Given the records below, would you repeat exactly the lines that begin at the one containing "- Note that" and end at the one containing "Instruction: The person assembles", inclusive?

[Dataset records]
BEGIN
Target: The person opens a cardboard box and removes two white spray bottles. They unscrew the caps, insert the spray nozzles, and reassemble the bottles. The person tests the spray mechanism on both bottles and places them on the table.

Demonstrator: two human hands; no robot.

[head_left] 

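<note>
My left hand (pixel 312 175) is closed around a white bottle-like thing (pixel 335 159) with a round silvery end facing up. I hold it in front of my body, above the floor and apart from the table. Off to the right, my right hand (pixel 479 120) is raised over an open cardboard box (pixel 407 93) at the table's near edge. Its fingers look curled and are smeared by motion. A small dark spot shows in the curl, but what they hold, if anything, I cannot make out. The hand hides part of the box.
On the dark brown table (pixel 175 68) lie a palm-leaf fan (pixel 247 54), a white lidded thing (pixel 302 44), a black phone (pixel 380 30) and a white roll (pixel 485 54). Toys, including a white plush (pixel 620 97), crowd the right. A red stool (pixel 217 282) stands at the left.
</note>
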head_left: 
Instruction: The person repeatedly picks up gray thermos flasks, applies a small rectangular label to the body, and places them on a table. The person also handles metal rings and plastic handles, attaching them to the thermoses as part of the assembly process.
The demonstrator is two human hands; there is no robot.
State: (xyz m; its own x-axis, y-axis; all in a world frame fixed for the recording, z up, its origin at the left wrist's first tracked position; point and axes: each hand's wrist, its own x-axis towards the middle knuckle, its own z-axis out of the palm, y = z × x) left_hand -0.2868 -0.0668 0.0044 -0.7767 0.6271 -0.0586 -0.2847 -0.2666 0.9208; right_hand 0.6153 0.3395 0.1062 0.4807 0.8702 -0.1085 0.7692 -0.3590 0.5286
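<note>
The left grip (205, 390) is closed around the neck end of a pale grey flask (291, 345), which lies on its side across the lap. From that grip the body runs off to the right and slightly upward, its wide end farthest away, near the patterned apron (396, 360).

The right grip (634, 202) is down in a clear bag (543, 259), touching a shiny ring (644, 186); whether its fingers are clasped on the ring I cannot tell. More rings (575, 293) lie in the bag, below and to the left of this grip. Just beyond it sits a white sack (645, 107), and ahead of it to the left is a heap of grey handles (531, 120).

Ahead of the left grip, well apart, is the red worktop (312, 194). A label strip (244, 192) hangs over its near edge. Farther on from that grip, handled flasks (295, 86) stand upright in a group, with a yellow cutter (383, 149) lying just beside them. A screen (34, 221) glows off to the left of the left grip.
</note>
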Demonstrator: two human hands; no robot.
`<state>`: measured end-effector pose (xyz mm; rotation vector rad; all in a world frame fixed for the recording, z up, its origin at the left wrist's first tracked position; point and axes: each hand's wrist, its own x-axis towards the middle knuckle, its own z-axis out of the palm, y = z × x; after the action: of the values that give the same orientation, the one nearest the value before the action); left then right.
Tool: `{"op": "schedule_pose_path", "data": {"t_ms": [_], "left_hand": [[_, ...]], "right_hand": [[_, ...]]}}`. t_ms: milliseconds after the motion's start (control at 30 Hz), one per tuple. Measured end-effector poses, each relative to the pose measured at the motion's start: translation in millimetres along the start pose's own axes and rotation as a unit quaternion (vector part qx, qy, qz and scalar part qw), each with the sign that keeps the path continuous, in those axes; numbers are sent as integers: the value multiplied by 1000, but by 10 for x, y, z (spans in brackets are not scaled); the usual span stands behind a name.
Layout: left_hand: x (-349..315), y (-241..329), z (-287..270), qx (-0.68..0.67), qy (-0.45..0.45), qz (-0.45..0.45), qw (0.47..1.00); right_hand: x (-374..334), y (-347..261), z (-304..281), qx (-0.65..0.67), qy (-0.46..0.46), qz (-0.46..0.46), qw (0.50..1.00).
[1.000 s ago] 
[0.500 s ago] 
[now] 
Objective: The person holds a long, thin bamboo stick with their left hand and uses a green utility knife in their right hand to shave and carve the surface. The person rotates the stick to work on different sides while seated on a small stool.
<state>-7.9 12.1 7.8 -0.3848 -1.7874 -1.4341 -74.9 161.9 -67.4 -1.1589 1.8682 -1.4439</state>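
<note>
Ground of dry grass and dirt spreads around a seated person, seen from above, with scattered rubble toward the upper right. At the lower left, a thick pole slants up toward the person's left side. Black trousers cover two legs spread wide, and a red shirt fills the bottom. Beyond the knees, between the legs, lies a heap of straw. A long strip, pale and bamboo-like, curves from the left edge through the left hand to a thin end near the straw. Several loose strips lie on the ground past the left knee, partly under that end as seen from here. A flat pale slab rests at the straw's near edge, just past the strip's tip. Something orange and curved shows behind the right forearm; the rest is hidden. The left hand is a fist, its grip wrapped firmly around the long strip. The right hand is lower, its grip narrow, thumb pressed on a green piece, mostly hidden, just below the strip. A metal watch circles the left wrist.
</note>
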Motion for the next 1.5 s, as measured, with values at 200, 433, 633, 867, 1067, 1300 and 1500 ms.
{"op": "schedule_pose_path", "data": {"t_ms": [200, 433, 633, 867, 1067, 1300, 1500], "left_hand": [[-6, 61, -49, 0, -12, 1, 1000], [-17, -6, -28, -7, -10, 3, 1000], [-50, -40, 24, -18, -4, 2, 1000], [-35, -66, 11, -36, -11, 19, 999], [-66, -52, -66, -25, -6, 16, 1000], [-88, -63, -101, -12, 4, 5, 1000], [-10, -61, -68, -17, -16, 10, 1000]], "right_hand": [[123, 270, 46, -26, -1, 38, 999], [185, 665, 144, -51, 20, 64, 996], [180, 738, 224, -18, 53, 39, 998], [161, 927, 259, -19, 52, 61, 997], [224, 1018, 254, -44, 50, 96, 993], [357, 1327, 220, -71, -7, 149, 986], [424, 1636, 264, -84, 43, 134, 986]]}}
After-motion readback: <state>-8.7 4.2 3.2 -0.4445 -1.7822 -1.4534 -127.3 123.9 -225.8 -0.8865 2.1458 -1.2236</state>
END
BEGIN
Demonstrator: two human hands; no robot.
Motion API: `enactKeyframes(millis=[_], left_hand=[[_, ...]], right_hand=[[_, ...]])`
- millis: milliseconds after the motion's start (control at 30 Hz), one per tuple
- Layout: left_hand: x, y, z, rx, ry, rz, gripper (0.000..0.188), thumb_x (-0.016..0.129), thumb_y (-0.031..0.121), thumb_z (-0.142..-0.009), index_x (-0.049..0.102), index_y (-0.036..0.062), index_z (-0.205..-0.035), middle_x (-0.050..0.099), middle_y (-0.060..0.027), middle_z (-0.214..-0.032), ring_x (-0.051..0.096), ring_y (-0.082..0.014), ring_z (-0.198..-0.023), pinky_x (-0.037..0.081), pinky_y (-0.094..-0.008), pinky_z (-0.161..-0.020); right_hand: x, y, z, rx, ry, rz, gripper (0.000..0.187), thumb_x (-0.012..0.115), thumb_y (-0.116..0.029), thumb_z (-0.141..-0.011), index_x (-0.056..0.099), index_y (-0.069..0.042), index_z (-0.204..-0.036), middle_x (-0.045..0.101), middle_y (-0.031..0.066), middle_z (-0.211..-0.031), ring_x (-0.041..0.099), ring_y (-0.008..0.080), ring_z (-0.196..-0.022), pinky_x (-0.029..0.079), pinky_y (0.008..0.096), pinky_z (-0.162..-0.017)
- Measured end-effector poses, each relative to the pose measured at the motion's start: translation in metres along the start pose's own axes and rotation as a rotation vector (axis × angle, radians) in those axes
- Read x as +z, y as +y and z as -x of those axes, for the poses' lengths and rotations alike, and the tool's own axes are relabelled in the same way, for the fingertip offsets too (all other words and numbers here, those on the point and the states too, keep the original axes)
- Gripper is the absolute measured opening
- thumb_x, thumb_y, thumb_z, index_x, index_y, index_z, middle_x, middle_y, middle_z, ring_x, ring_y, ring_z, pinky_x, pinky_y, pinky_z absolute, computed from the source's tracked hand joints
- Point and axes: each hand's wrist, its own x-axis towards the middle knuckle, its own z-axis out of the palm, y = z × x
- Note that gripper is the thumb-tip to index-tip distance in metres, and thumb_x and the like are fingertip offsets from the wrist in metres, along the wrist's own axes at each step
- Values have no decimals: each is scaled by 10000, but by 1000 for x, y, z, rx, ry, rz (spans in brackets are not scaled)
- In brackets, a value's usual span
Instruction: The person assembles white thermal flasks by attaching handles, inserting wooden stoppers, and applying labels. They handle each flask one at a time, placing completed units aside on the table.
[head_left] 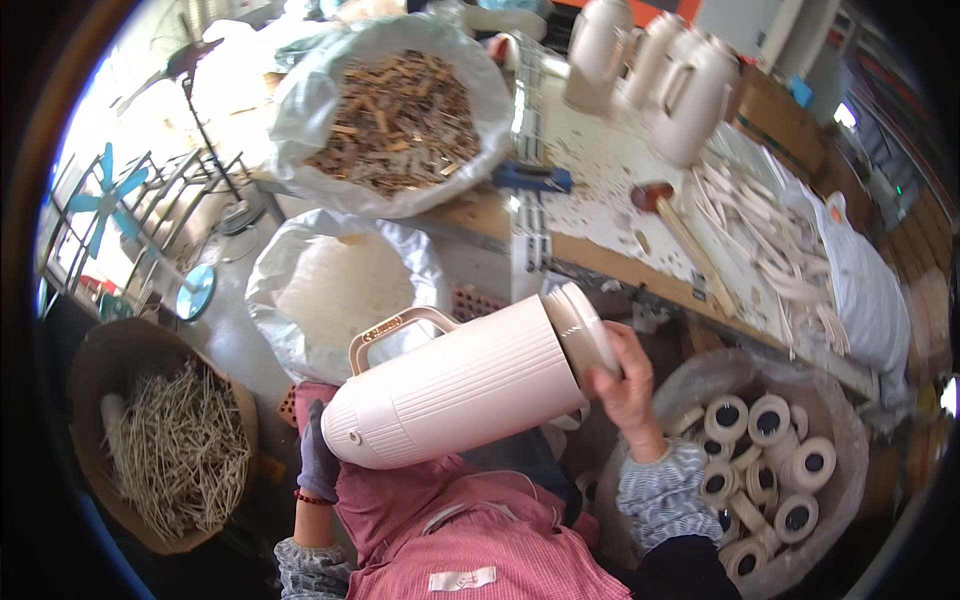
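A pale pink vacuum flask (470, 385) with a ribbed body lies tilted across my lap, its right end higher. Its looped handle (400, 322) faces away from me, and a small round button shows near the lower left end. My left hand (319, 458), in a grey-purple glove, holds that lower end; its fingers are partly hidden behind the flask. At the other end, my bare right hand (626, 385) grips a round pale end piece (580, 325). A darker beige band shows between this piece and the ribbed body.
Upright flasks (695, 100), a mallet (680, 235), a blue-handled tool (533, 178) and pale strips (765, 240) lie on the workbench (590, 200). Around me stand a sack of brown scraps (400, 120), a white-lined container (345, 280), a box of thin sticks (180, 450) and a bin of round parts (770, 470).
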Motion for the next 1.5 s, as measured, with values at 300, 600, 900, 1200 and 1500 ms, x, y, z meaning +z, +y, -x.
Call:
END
▶ _RESULT_
- Note that gripper is the thumb-tip to index-tip distance in metres, and thumb_x and the like are fingertip offsets from the wrist in metres, along the wrist's own axes at each step
- Values have no decimals: each is scaled by 10000, but by 1000 for x, y, z, rx, ry, rz (spans in brackets are not scaled)
- In brackets, a value's usual span
Instruction: The person assembles white thermal flasks by attaching handles, inserting wooden stoppers, and applying labels. They handle each flask one at a time, placing completed units aside on the table.

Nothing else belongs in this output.